Worker problem

acinod

Chieftain
Joined
Oct 4, 2010
Messages
18
I'm new to Civ and Civ5 is my first Civ experience. I've played a few games and what I've noticed is that from early-mid game, you need a few workers to move you forward into the game. So I tend to build a lot of workers, especially when the advisors also advise me to build workers. However after playing for a while, the workers have nothing to do because all the tiles have already been improved and most of the time, I just press F to make them sleep.

I also tried only building one worker but that didn't work because I was developing really slow early in the game.

What should I do with workers once all the tiles have been improved?
 
1 worker per 2 cities is more than enough because cities grow slower than workers process tiles that are actually using. When your worker has nothing to do - disband him or gift to a city state for points with them. I typically go down to 1 worker over time, then get some extra ones for railroads - but don't hesitate to disband them again if they are jobless.
 
In Civ4, the rule of thumb was to have 3 workers for every 2 cities. Even then you'd have to disband or sleep them in the later game. That is probably too many for Civ5.

In Civ5, I suspect you can ignore the advisor on this. I think you can start with more and later build less. I usually have one worker for the first city, sometimes adding a second, and even then they will probably improve the tiles faster than the city can start working them! If you're adding new cities quickly (not necessarily a good thing) you can grow more workers, otherwise use your existing ones. Check in your city screen what tiles the governor is working; improve those first, or change the priority or override the choice altogether.

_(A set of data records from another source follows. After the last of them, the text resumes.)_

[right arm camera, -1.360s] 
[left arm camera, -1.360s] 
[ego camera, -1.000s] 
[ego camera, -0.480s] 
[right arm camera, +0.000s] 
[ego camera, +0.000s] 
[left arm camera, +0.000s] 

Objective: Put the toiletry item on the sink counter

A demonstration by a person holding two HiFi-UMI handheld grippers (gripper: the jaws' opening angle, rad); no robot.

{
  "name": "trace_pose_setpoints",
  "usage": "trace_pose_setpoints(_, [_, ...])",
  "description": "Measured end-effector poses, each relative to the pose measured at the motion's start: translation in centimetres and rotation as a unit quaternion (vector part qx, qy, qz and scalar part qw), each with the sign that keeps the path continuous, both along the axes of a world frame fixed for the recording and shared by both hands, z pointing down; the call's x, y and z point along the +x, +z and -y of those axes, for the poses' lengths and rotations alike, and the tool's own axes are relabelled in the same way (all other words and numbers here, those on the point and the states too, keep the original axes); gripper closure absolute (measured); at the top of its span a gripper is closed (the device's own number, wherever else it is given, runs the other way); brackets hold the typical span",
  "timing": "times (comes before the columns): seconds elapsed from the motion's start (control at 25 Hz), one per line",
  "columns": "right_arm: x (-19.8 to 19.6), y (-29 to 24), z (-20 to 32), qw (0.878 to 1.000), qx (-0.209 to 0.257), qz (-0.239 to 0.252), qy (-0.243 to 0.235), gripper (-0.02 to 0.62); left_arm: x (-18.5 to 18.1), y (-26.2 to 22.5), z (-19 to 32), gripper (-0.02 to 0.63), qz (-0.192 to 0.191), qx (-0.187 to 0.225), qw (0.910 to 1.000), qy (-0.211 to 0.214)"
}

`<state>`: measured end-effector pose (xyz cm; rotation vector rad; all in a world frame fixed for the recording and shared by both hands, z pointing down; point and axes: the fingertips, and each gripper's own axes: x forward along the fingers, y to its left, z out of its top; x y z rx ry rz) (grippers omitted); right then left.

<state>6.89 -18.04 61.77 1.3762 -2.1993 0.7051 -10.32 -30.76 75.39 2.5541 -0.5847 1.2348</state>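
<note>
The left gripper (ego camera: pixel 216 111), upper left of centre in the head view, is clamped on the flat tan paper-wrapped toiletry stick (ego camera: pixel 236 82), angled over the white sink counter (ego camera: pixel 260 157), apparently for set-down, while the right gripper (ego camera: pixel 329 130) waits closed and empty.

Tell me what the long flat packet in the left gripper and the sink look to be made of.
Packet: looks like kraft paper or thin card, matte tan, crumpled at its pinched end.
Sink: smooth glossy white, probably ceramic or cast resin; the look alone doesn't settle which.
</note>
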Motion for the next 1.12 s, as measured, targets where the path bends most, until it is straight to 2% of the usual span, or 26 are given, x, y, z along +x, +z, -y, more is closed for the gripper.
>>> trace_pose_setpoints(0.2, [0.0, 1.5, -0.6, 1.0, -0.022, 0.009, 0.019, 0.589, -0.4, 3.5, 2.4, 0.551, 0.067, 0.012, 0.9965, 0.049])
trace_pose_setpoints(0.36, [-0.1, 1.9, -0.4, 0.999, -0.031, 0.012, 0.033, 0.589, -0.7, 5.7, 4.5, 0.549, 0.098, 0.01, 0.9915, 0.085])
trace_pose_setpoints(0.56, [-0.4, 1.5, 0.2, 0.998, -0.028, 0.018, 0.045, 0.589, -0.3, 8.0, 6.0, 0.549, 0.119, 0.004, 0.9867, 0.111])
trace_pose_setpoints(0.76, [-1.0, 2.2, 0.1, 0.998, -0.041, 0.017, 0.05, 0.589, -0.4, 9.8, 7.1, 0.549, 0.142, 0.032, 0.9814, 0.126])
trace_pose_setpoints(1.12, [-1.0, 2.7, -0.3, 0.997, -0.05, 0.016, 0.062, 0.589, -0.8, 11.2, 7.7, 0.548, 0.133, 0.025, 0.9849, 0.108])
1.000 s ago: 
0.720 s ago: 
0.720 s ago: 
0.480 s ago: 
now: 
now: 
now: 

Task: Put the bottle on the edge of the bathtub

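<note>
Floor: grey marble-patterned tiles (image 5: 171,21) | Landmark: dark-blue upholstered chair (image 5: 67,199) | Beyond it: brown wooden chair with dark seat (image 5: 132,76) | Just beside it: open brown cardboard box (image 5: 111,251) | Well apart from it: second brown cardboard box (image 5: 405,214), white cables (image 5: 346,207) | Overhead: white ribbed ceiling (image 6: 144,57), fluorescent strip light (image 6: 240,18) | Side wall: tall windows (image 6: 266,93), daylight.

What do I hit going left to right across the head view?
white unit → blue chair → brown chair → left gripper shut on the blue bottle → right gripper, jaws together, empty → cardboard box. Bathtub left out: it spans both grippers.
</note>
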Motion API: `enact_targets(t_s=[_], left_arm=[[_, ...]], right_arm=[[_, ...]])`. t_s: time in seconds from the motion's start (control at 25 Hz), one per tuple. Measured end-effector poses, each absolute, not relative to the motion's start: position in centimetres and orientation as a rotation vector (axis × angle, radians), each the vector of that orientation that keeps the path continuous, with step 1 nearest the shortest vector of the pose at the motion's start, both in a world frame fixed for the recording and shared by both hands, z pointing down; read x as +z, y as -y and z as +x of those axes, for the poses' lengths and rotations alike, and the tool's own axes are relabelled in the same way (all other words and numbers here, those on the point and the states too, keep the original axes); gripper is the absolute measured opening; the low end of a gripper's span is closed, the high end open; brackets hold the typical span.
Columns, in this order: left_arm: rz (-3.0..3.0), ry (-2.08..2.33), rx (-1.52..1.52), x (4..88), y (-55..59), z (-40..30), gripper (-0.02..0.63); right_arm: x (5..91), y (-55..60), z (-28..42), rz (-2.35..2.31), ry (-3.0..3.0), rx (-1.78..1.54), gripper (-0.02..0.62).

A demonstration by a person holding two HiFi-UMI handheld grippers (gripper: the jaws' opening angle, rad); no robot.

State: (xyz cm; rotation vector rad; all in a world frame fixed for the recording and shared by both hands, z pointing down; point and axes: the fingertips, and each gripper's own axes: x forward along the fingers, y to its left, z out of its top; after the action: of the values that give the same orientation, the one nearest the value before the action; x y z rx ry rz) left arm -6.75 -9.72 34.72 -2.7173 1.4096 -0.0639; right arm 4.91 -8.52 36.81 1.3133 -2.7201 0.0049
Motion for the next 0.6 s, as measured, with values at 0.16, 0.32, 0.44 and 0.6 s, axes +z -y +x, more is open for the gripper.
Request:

Other uses for your workers: You'll have some trade routes to build, and you might not get the gold benefit from those trade routes without building a single road between the cities. If your empire sprawls a little, a road will help get defenders from one side to another quickly. A particularly friendly city state might want a road building between your capitals. You might want to adjust the land of cities you capture. In the late game you might want to build railroads.